La carica degli ultras di Bruxelles di fronte al coronavirus
Nel bel mezzo della stagione del coronavirus c’è anche chi approfitta della delicata situazione sanitaria per santificare l’Unione europea. Sono proprio loro, gli “ultras di Bruxelles“, che hanno già iniziato a lanciare messaggi ambigui. In prima fila c’è il presidente del Parlamento Ue, David Sassoli (“Nessun Paese può farcela da solo. Schengen resti”) poi ci sono altri addetti ai lavori, fra cui numerosi giornalisti, che hanno già messo le mani avanti (“L’Unione non ha colpe sul virus”).
Altro che chiudere i confini e sospendere Schenghen: la ricetta giusta è unirsi ancora di più per fronteggiare l’emergenza coronavirus. Peccato, poi, che la realtà dei fatti dica altro, e cioè che ognuno prosegue dritto per la propria strada infischiandosene del senso dell’Unione sbandierato ai quattro venti. In altre parole, ogni Stato membro dell’Ue sta gestendo la piaga Covid-19 a sua discrezione.
Facciamo due esempi. La Francia ha puntato tutto sui rientri dalla Cina pianificati e sulla quarantena obbligatoria per quei viaggiatori provenienti dai Paesi a rischio. L’Italia ha agito diversamente: Roma ha sospeso i voli da e per la Cina ma non ha imposto alcuna quarantena ai rientranti (si è visto come è andata finire, ma quello è un altro discorso).
Insomma, alla fine della fiera il ritornello è sempre lo stesso.
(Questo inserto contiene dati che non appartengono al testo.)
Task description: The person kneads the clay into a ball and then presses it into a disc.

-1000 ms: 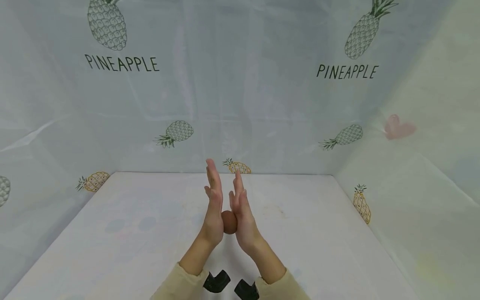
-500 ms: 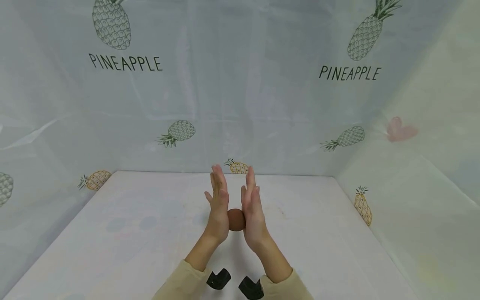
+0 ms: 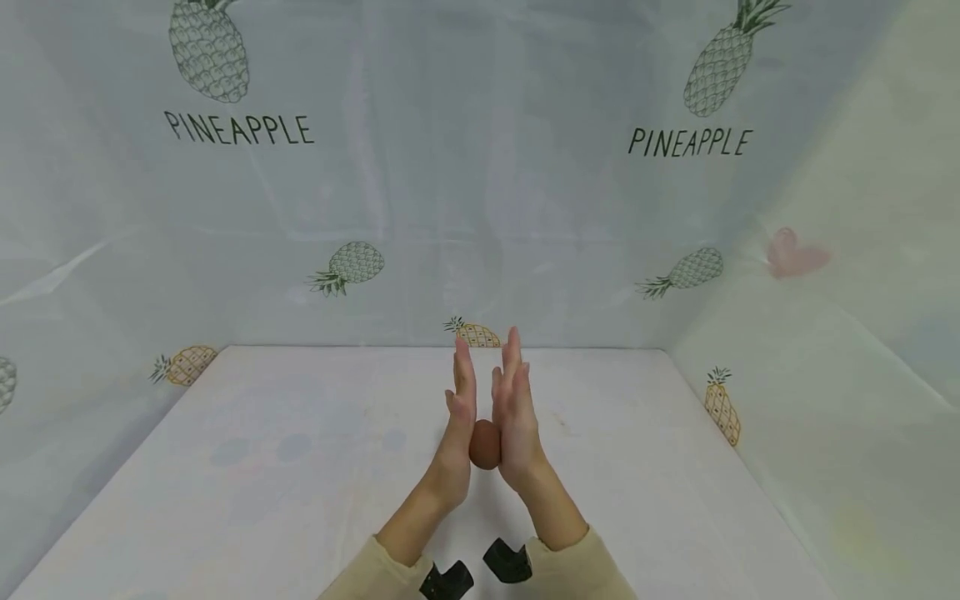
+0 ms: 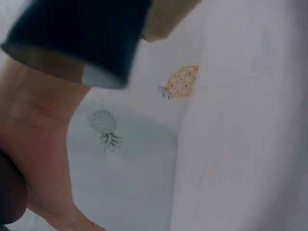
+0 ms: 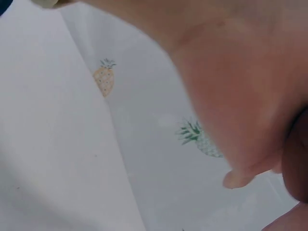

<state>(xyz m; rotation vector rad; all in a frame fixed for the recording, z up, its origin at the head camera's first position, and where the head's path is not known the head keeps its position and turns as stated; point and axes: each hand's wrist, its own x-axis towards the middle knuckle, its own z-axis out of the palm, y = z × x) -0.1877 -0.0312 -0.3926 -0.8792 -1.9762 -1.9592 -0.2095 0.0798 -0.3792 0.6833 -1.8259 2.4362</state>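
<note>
A smooth brown ball (image 3: 485, 444), of a material I cannot make out, is pressed between two upright palms above the white table. My left hand (image 3: 459, 442) touches its left side with straight fingers pointing up and away. Against its right side lies the palm of my right hand (image 3: 519, 429), its fingers straight too. Part of the dark ball (image 4: 10, 192) shows at the left edge of the left wrist view. In the right wrist view the ball (image 5: 296, 161) sits at the right edge beside a palm.
The white table (image 3: 300, 500) spreads under both arms. Pale sheeting (image 3: 480, 192) printed with pineapples rises behind it and at the sides. Black wrist-camera mounts (image 3: 510, 560) stick out from the cream sleeves (image 3: 581, 571).
Both hands have shifted right with the ball between them. The palms have slid against each other: the left hand led forward a second ago, and now the right reaches slightly farther.
</note>
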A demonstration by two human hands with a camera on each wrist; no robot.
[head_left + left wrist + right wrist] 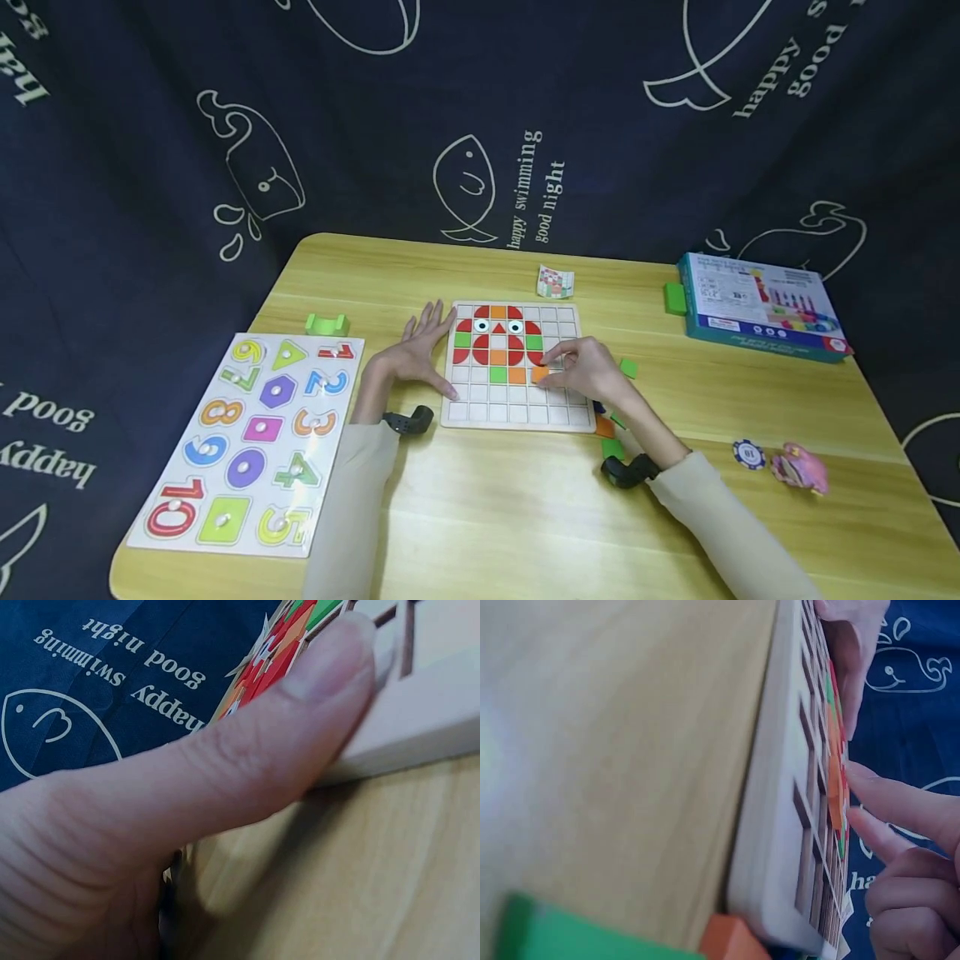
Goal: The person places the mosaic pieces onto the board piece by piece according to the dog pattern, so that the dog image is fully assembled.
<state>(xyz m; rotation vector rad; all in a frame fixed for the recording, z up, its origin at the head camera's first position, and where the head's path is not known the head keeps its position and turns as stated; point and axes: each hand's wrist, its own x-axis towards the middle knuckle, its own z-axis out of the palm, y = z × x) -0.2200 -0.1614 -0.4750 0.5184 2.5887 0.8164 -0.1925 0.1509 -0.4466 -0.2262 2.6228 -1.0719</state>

Di fronte a un’emergenza, qualunque essa sia – dall’immigrazione al coronavirus – la risposta che deve obbligatoriamente essere data è una e una soltanto: serve più Europa.
“Serve più Europa”
Il problema è che affrontare le varie emergenze al grido di “più Europa” comporta una controindicazione non da poco: una minore sovranità per i singoli Paesi membri dell’Unione europea. Magari lì per lì nessuno ci fa caso, preso com’è dall’emergenza in corso. Ma dopo, terminata l’allerta, il danno è fatto, la sovranità è evaporata e indietro non si può tornare.
Una delle tesi ricorrenti è che la sanità non può essere lasciata nelle mani dei governi sovrani; al contrario, se il problema è globale anche la risposta deve essere altrettanto globale. La soluzione è chiara: più Europa. Un’altra tesi, invece, incolpa i singoli governi nazionali, responsabili di aver messo in campo reazioni scoordinate, tanta improvvisazione e ben poca trasparenza di fronte al Covid-19.
È sottinteso che se la situazione fosse stata gestita dall’Unione europea, tutto questo non sarebbe mai accaduto. Il citato Sassoli, intervistato da La Stampa, è esplicito: “La credibilità se la giocano gli Stati, più che l’ Unione. Se non sono disponibili a trasferire i loro poteri, come potrà la Ue rispondere alle loro difficoltà?”. Dulcis in fundo, mettere in discussione Schengen – un accordo sulla libera circolazione senza il quale tornerebbero i controlli alle frontiere – per Sassoli “non ha senso”: “Quello che conta è che l’Europa abbia capacità di coordinamento delle misure comuni”.
Chissà se in tutto questo Bruxelles sarà disposta a concedere all’Italia, la più colpita d’Europa dal coronavirus (terza al mondo), maggiore flessibilità sul deficit.
Un’unione solo di fatto
Nel frattempo il ministro della Salute italiano, Roberto Speranza, ha fatto il punto della situazione assieme ai suoi omologhi europei di Francia, Austria, Croazia, Germania, Slovenia, Svizzera e San Marino. Presente anche la Commissaria europea alla Salute, Stella Kyriakides. Risultato: è stato partorito un documento nel quale si sottolinea come sia necessario “mantenere i confini aperti” perché chiuderli sarebbe “una misura sproporzionata ed inefficace in questo momento”.
Altro che quarantena: i Paesi europei devono unirsi in nome dell’Unione europea. In questo caso l’emergenza coronavirus viene utilizzata come una leva capace di consolidare in maniera pressoché forzata l’appartenenza al club di Bruxelles. Emblematica la spiegazione di Walter Ricciardi, rappresentante dell’Italia allOms: “Intanto abbiamo scongiurato il pericolo maggiore, quello di rimanere isolati al resto d’Europa sulla spinta che l’opinione pubblica sta esercitando sui governi dei singoli Stati”.
Sarà pur vero, come ha aggiunto Speranza, che i “Paesi europei si fidano di noi” ma intanto gli italiani all’estero sono visti sempre più con maggiore diffidenza. Molti governi stranieri hanno addirittura equiparato i viaggiatori provenienti dalle zone rosse d’Italia a quelli di Cina, Hong Kong e Macao. Alla faccia del “più Europa”.